WELL done to the youngsters – and town councillors – who put on their plastic gloves, took up their grabbers, and cleaned up the open spaces around Cavendish Park and Orwell Green.

Deputy mayor Doreen Savage told me that disappointingly most of the rubbish picked up was around the skatepark and play area, where there are ample bins.

The children from Orwell High, Grange Primary and Langer Primary showed a fine example to their peers by collecting the litter other youngsters had chucked down and hopefully will be able to influence their colleagues back at school and persuade them to change their ways.

Litter is such a puzzling problem.

I once read a statistic that said something like, if everyone dropped three pieces of rubbish a day, after a month our town centres would be knee-deep in litter. It sounds a bit

far fetched, but you get the general idea.

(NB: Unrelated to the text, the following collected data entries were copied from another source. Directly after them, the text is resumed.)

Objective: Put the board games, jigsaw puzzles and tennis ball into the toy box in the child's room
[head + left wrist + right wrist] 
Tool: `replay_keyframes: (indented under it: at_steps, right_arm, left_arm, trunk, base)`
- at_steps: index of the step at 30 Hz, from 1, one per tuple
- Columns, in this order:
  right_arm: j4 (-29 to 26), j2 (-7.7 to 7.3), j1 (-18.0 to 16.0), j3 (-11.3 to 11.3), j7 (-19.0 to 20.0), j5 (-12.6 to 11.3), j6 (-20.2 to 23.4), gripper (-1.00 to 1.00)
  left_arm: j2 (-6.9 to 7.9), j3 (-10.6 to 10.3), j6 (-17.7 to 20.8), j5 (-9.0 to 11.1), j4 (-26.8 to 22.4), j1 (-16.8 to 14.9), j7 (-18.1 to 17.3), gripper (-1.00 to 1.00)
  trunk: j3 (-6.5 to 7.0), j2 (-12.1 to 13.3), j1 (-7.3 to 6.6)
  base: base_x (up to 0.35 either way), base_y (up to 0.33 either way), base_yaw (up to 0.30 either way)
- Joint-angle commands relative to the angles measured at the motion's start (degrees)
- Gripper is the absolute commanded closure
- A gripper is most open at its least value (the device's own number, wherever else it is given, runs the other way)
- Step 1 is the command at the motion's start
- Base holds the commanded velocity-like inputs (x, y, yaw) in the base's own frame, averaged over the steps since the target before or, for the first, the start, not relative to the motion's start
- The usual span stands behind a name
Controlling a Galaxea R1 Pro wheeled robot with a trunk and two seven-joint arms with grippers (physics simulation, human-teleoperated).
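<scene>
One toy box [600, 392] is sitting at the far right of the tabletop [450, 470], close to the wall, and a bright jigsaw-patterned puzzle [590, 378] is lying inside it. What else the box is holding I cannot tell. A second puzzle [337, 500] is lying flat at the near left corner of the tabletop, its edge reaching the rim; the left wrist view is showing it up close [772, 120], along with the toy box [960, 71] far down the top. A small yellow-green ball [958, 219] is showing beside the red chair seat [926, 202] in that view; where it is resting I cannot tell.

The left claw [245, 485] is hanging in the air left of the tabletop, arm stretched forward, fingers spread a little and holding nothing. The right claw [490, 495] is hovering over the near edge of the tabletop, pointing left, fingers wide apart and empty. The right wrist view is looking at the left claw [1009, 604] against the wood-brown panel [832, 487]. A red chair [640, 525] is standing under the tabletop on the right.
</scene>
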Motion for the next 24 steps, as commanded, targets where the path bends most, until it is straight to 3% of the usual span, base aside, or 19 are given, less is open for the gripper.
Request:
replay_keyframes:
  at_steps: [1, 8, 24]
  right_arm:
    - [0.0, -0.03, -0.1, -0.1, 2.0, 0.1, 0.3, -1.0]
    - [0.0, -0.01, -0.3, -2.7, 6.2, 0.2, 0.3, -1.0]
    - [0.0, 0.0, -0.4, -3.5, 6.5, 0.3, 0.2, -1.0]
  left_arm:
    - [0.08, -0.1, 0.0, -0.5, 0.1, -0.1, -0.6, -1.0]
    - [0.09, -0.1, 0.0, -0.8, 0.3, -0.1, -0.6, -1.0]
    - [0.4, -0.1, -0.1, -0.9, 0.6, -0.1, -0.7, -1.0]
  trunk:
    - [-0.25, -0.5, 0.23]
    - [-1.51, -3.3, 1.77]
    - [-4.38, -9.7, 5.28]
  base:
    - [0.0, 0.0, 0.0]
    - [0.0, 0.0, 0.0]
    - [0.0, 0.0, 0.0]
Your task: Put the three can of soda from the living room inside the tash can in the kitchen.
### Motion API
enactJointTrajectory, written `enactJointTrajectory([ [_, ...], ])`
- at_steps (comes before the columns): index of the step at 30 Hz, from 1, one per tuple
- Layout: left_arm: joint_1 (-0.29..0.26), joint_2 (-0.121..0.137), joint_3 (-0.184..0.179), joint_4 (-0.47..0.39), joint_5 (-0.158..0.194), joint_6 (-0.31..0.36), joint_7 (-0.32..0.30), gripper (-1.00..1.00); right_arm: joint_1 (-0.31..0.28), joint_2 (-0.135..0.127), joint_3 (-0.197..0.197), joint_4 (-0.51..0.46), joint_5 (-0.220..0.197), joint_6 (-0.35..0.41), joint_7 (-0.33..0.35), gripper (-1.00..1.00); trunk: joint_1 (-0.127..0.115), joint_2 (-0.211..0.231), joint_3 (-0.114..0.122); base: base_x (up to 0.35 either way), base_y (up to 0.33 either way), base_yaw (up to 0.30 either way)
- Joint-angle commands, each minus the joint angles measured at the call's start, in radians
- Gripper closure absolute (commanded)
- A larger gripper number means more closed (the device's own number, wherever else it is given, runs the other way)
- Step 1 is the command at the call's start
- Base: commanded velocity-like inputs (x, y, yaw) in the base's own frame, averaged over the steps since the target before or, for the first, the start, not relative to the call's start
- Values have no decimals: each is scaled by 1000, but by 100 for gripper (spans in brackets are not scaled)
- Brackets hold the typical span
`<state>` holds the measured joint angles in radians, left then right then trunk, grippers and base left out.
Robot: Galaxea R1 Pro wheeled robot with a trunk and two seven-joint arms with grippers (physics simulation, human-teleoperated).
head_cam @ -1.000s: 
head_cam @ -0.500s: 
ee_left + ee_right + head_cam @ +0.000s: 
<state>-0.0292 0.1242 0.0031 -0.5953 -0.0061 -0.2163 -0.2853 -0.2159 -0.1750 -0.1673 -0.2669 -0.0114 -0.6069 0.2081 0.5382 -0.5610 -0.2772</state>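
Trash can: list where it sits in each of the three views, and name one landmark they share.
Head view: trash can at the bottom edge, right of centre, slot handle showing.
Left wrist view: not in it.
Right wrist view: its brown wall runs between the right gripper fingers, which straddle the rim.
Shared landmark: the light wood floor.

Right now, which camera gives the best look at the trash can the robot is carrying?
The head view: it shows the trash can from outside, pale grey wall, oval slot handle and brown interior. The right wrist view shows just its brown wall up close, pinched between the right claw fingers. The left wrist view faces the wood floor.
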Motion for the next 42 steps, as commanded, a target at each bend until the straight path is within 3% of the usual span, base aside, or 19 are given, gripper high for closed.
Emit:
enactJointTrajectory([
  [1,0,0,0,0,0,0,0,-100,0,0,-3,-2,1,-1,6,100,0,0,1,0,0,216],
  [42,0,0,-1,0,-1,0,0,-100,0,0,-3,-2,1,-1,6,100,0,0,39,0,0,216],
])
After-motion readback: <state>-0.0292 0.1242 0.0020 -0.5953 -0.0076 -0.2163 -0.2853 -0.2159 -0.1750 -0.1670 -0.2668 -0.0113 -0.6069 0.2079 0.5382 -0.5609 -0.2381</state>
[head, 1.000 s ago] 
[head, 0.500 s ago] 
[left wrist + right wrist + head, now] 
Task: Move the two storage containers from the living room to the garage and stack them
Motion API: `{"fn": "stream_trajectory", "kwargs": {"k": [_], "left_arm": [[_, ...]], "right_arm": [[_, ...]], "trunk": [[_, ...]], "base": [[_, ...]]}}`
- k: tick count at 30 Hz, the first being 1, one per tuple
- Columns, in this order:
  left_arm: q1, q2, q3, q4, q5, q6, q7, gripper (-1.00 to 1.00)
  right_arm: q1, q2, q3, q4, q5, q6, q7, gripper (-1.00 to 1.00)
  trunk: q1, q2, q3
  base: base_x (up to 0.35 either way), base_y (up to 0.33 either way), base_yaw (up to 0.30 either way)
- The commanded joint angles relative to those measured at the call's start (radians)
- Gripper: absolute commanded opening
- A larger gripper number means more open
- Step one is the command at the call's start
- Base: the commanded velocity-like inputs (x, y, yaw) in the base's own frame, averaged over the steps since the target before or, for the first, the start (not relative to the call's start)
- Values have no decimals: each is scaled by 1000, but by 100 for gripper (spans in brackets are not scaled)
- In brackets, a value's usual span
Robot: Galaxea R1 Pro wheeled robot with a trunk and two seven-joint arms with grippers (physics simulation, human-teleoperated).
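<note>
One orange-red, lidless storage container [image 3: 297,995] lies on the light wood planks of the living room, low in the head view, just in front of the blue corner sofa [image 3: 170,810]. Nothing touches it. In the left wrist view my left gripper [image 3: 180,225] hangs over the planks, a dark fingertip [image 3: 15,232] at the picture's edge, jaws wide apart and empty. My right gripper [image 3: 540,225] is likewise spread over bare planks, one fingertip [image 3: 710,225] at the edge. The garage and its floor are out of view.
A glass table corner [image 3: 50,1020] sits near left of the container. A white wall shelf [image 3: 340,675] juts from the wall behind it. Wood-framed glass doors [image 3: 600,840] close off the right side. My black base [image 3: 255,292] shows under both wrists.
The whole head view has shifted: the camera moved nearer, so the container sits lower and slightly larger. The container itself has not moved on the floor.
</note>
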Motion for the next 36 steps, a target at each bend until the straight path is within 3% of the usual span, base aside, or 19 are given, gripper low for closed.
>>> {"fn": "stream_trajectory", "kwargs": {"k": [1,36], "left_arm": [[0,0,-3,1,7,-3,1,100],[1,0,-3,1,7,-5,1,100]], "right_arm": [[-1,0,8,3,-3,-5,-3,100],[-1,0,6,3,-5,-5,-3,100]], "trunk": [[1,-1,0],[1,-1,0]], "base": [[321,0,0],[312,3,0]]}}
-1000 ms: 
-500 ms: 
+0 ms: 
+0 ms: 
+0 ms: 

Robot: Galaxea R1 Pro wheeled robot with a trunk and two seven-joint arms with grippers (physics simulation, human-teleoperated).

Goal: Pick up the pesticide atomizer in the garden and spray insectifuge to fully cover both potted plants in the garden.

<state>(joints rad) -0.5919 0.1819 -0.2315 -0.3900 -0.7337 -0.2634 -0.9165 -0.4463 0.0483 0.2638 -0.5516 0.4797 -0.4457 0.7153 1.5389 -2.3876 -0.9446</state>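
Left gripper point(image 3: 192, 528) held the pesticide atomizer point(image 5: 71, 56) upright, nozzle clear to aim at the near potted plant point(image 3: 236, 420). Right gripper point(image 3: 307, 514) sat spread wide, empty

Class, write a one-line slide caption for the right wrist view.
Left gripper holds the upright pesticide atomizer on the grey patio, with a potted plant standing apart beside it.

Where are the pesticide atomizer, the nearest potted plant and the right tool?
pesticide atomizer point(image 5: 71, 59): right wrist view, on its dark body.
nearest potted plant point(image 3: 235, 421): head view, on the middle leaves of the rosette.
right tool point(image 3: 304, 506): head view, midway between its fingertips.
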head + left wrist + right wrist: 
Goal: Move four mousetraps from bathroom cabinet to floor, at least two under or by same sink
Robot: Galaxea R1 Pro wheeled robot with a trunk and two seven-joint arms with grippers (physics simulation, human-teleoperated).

Our councils spend hundreds of thousands of pounds of our money every year – the money we pay in council tax and would like to see used for improved services or new facilities – simply picking up litter dropped, or thrown out of car windows on the A14, our town streets, paths, parks and play areas, and beaches.

Felixstowe is pretty clean – thanks to the hard work of Suffolk Coastal Services who make a daily sweep of the seafront and town centre – but there is still rubbish around.

Why do people drop litter? Would they simply throw their sweet wrappers or fast-food boxes or empty plastic drinks bottles or cigarette butts on their lounge floor and leave them there? Or in their garden? Perhaps they would.

The tricky bit is how to stop such behaviour.

Signs and fines, education and campaigns, more bins and snazzy recycling ones – not a lot seems to work, and in these times of cutbacks tackling the problem is probably not going to be a high priority.